### WORK INSTRUCTION
Leave out the images and repeat every entry below exactly.
----
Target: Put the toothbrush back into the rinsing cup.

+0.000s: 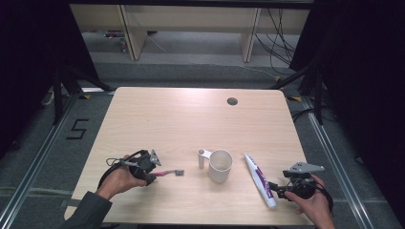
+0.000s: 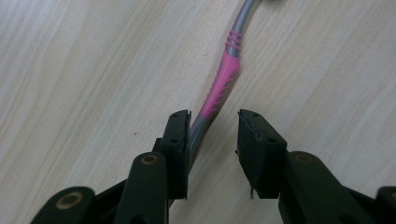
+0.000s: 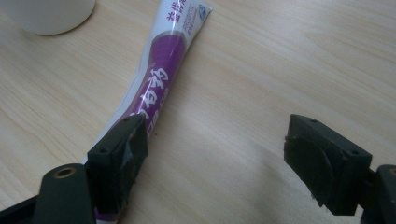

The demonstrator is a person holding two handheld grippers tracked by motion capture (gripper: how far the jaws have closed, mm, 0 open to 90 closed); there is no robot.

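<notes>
Left claw [image 2: 214,122] half-closed around the toothbrush [image 2: 219,88] handle, touching 1 jaw; right claw [image 3: 215,140] wide beside the toothpaste [image 3: 159,79] on the counter [image 1: 167,119].

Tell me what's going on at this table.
A person works two handheld grippers at a wooden table. The left gripper has its jaws around the handle of a pink and grey toothbrush lying flat, one pad against it, not yet clamped. The right gripper is open beside a purple and white toothpaste tube. A white mug stands between them.
</notes>
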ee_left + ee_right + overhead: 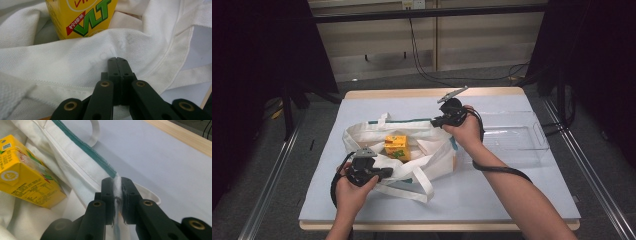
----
### SOLUTION
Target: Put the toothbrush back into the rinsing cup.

+0.000s: 
+0.000s: 
+0.000s: 

The demonstrator is a person holding two handheld grippers tracked by motion capture (gripper: how far the jaws have closed, mm, 0 open to 90 closed); there is no robot.

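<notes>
Left claw [image 2: 214,122] half-closed around the toothbrush [image 2: 219,88] handle, touching 1 jaw; right claw [image 3: 215,140] wide beside the toothpaste [image 3: 159,79] on the counter [image 1: 167,119].

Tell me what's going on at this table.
A person works two handheld grippers at a wooden table. The left gripper has its jaws around the handle of a pink and grey toothbrush lying flat, one pad against it, not yet clamped. The right gripper is open beside a purple and white toothpaste tube. A white mug stands between them.
</notes>
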ee_left + ee_right + overhead: 

The exercise is done, and nothing more is needed.